[[ Materials provided open ]]

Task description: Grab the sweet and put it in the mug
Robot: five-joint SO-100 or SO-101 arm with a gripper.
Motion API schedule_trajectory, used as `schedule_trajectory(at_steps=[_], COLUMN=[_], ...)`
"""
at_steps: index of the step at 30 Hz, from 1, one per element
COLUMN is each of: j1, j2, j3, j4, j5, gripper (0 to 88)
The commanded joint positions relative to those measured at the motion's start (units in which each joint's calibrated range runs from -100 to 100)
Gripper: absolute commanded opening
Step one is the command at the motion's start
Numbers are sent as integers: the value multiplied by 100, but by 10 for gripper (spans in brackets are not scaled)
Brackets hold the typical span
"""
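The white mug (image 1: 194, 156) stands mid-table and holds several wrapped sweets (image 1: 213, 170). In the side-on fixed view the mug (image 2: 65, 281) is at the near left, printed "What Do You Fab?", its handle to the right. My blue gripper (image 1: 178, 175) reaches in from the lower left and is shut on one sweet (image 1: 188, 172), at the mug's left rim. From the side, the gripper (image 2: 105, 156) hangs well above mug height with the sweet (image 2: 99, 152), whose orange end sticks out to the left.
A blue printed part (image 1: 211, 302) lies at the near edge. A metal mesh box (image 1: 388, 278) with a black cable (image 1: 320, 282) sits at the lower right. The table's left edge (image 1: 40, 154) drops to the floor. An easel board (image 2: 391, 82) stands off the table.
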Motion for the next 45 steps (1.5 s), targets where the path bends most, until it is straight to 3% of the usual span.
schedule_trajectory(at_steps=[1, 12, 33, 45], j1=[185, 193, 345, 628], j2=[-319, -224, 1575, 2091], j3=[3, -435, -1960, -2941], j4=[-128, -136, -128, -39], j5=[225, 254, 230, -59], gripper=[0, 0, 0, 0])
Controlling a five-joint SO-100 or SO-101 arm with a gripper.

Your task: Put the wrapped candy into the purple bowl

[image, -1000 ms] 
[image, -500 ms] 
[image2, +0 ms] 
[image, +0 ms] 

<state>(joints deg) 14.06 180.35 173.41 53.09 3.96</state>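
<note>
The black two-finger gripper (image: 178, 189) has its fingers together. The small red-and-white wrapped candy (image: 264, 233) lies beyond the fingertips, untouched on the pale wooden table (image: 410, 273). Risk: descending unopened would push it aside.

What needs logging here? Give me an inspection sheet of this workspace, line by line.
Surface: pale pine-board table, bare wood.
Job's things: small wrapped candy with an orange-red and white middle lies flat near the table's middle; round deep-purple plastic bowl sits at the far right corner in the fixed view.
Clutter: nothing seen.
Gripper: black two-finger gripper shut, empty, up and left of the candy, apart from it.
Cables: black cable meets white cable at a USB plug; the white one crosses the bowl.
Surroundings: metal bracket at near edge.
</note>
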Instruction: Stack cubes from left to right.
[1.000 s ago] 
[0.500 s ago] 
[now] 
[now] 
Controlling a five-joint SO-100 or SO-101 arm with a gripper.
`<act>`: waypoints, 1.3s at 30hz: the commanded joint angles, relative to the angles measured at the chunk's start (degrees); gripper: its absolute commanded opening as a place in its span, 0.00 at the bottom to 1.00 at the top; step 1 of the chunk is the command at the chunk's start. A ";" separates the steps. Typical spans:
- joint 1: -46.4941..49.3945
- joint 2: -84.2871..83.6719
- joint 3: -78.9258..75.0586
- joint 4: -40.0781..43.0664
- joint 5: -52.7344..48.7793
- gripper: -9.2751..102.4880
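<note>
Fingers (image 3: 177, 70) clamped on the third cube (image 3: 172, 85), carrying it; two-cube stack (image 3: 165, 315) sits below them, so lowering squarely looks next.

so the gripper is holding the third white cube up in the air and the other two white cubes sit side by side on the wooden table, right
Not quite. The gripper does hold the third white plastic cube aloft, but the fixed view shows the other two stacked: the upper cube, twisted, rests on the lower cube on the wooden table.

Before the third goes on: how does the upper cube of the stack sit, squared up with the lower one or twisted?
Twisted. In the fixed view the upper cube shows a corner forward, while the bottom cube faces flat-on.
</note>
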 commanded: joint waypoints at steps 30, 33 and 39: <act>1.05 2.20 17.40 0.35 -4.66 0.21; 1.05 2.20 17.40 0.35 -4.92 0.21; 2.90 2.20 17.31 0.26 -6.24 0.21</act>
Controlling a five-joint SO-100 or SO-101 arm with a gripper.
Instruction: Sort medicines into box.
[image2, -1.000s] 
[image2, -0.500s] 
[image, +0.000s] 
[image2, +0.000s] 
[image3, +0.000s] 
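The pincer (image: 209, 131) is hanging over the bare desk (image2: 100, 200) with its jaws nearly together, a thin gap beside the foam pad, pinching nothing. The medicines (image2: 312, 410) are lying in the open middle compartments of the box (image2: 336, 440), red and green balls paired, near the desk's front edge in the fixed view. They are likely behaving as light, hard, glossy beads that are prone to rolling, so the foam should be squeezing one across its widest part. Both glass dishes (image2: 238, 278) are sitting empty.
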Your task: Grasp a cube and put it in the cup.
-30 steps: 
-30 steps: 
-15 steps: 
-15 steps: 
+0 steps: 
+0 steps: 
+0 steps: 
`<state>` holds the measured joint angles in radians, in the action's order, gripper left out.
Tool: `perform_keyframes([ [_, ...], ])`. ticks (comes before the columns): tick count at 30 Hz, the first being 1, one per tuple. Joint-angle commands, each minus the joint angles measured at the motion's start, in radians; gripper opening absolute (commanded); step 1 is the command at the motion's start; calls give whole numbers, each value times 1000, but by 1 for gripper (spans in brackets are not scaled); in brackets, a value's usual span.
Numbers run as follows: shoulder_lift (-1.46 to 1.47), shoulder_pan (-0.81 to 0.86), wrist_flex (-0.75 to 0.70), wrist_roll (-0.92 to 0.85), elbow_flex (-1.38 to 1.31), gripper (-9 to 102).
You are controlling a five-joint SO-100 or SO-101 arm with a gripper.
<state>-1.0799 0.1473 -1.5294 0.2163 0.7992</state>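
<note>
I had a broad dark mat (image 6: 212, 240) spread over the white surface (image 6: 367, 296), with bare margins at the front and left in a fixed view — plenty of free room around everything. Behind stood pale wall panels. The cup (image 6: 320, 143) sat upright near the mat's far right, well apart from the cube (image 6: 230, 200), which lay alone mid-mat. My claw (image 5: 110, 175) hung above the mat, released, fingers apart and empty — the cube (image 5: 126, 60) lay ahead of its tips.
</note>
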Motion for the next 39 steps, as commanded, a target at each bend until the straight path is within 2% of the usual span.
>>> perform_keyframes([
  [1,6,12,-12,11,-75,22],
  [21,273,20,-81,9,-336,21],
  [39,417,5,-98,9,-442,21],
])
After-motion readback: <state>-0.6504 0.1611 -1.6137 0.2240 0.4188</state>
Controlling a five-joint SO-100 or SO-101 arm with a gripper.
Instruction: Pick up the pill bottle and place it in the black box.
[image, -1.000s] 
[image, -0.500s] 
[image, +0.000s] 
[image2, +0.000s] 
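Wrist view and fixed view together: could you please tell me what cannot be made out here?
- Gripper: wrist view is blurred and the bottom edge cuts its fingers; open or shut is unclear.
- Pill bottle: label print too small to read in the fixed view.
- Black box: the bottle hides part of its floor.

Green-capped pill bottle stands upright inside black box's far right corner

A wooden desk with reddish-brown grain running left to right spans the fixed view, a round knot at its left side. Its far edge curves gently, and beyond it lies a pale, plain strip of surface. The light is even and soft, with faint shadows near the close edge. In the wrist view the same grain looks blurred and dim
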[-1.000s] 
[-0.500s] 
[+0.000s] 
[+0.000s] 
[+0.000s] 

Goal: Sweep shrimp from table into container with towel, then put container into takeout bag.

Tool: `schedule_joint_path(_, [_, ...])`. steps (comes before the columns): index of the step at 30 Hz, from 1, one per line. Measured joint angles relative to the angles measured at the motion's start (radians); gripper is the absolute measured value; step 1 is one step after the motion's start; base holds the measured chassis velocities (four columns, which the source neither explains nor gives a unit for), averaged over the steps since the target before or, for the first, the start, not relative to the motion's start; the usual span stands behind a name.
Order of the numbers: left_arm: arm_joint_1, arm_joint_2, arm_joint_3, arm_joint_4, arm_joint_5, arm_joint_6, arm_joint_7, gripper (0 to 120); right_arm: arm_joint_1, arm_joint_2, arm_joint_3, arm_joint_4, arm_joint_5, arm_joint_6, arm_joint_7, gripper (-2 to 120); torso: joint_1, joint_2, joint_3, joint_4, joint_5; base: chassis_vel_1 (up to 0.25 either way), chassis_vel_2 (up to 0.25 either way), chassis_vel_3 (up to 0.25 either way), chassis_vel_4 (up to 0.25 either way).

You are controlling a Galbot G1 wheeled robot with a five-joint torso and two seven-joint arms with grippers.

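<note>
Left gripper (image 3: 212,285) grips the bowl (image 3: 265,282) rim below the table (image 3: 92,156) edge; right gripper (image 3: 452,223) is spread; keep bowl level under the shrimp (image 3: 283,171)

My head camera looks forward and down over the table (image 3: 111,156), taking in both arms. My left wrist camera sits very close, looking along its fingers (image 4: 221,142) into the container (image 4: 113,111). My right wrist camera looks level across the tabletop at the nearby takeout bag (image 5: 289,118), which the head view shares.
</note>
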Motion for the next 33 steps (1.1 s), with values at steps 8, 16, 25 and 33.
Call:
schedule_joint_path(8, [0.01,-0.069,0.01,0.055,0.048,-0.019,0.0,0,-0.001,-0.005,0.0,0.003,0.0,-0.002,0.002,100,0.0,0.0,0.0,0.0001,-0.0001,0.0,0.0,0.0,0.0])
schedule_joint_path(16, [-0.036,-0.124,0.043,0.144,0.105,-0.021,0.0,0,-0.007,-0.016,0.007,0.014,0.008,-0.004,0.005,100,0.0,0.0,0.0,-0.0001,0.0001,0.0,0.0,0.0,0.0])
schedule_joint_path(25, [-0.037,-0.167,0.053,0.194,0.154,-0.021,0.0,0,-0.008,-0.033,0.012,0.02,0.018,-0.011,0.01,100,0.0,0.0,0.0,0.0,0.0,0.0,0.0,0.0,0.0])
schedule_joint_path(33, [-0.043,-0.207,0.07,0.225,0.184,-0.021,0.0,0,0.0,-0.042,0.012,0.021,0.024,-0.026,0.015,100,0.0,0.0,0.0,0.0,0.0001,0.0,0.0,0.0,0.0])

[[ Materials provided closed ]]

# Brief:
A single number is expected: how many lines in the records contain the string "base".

# Problem solution:
2